Quantitative real-time PCR was performed using Platinum™ SYBR™ Green qPCR SuperMix (Cat. #11744-100, Invitrogen) on a CFX96 Real-Time PCR Detection System (Bio-Rad (Hercules, CA, USA)). Relative gene expression levels were calculated using the endogenous reference genes indicated below. The following primers were used (some primer sequences were originally described by [58]):
TARGETSPECIESFORWARD (5′–3′)REVERSE (5′–3′)TMEL
AMPLICON
relishD. melGGCATCATACACACCGCCAAGAAGGTAGCTGTTTGTGGGACAACTCGC83 °C
syx1aD. melTGTTCACGCAGGGCATCATCGCCGTCTGCACATAGTCCATAG87 °C
rpl11D. melCCATCGGTATCTATGGTCTGGACATCGTATTTCTGCTGGAACCA86 °C
metchnikowinD. melCATCAATCAATTCCCGCCACCGAGAAATGGGTCCCTGGTGACGATGAG82 °C
attacin cD. melCTGCACTGGACTACTCCCACATCACGATCCTGCGACTGCCAAAGATTG83 °C
drosomycinD. melAGTACTTGTTCGCCCTCTTCGCTG CCTTGTATCTTCCGGACAGGCAGT82 °C
rpl32D. melAAGCGGCGACGCACTCTGTTGCCCAGCATACAGGCCCAAG84.5 °C
Specificity was confirmed by melt curve analysis (single peak, no primer dimers), and no-template controls yielded no amplification. Expression levels were normalized to the housekeeping reference gene (rpl32 [59] or rpl11).

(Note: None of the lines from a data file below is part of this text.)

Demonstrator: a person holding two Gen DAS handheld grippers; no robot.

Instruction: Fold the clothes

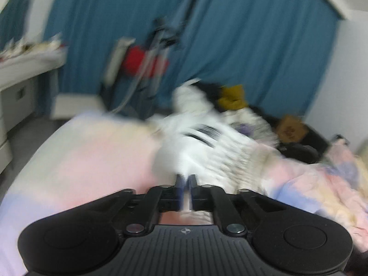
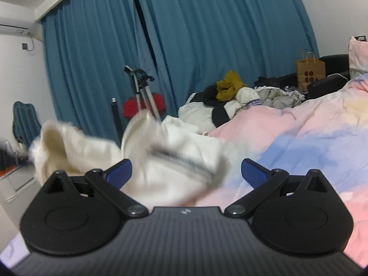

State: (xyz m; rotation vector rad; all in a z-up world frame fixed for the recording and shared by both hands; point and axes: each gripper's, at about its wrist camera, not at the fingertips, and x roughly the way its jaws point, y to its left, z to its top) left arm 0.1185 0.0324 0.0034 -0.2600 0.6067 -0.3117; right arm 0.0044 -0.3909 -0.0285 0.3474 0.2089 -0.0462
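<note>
On the bed [image 2: 299, 138], left fingers [image 1: 186, 181] pinch the white garment [image 2: 174, 161]; right fingers [image 2: 253, 170] spread apart.

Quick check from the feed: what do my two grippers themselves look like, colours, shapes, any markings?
Both match: matte black bodies with a ribbed centre plate, a small emblem, two round discs and hinged black linkage arms with silver pivots. The left gripper and right gripper have blue finger pads. No cables or sleeves show.

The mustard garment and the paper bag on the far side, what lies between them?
In the right wrist view, a heap of crumpled grey-white clothes lies between the mustard garment and the paper bag.
</note>
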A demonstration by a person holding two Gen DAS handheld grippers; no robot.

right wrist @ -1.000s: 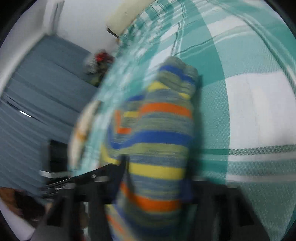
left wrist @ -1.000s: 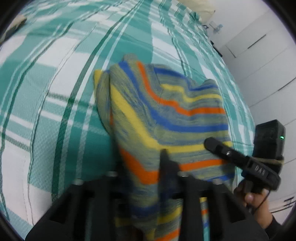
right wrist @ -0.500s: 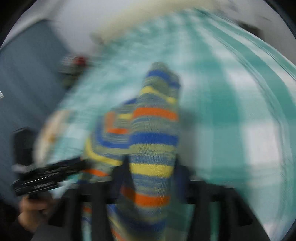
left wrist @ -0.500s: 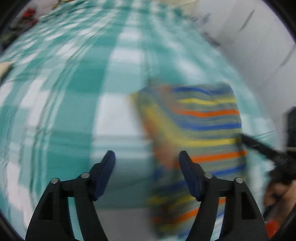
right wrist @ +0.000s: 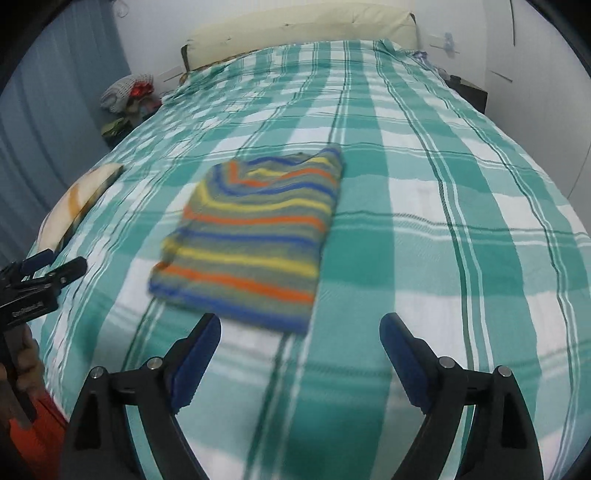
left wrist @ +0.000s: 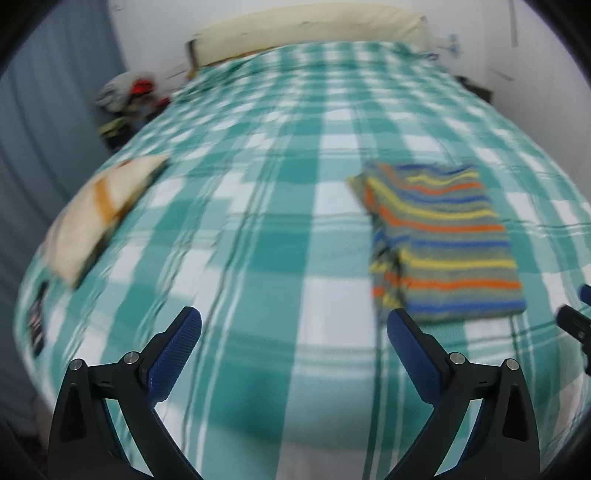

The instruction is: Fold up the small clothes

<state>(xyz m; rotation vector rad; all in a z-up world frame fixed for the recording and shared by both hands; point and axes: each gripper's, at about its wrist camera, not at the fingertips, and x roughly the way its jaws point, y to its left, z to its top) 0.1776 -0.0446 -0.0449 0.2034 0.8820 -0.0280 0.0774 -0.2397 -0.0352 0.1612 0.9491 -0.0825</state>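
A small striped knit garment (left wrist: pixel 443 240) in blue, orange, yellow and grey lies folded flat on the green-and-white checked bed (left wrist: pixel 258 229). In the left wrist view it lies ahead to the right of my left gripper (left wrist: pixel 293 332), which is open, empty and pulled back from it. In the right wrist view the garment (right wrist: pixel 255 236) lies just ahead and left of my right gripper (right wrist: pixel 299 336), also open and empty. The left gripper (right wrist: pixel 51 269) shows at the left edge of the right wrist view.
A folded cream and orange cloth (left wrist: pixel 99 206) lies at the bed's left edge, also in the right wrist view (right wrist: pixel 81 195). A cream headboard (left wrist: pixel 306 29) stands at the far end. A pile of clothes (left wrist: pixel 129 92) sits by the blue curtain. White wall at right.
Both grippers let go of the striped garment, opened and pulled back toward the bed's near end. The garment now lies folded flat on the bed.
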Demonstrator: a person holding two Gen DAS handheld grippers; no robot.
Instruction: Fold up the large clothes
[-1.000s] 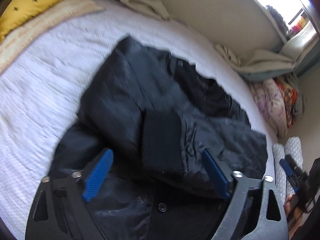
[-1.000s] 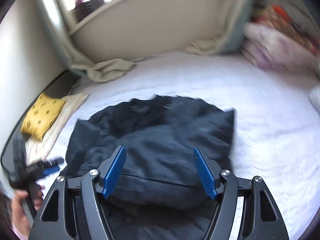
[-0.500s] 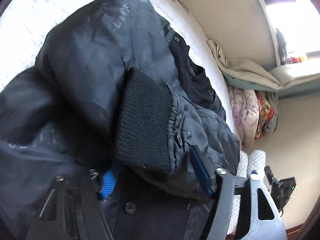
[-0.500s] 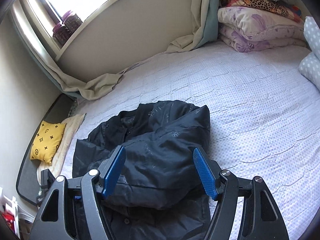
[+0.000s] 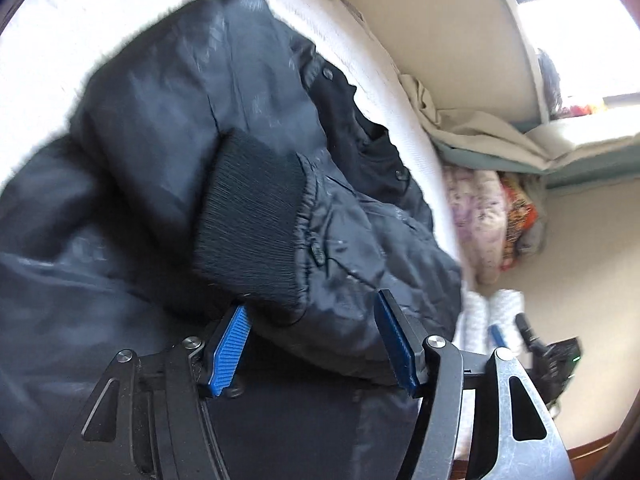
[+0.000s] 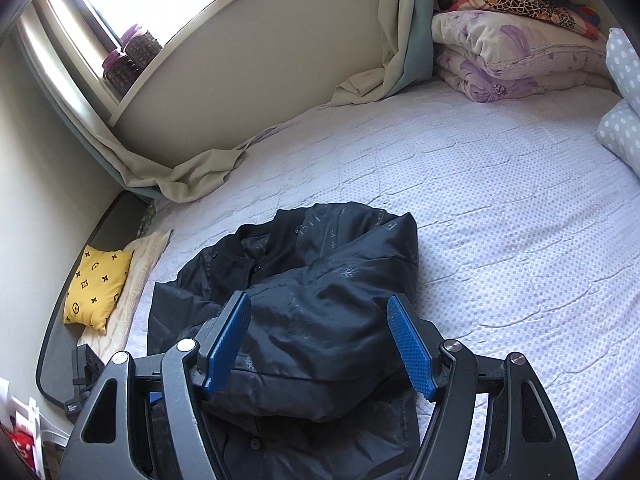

4.14. RNA Immunoprecipitation

Flash-frozen Drosophila heads from elav-GAL4/UAS-TBPH and elav-GAL4/+; UAS-TBPH^F/L^/+ genotypes were homogenized in immunoprecipitation buffer (20 mM HEPES, 150 mM NaCl, 0.5 mM EDTA, 10% glycerol, 0.1% Triton X-100, 1 mM DTT) supplemented with protease inhibitors (Roche, Cat. #11836170001 (Basel, Switzerland)) using a Dounce homogenizer as previously described [60]. Lysates were cleared by centrifugation at low speed (5 min) to remove debris. Protein G magnetic beads (Cat. #10003D, Thermo Fisher Scientific) pre-coated with anti-FLAG M2 antibody (Cat. #F3165, Sigma-Aldrich (St. Louis, MO, USA)) were incubated with cleared lysates for 30 min at 4 °C. Beads were washed five times with immunoprecipitation buffer, and RNA was subsequently extracted using TRIzol reagent (Thermo Fisher Scientific, Waltham, MA, USA).

4.15. Statistical Analysis

Statistical analyses were performed using GraphPad Prism (version 10.2.3, GraphPad Software, San Diego, CA, USA). Comparisons were conducted using one-way ANOVA followed by Bonferroni’s post hoc test or two-tailed Student’s t-test, as appropriate. Data are presented as mean ± standard error of the mean (SEM). Statistical significance was defined as follows: * p < 0.05; ** p < 0.01; *** p < 0.001; **** p < 0.0001.

Supplementary Materials

The following supporting information can be downloaded at https://www.mdpi.com/article/10.3390/ijms27125359/s1.

Author Contributions

Investigation: G.R., R.K. and F.F.; methodology and validation: G.R. and R.K.; writing: F.F. and G.R.; supervision: F.F. All authors have read and agreed to the published version of the manuscript.

Funding

This research received no external funding.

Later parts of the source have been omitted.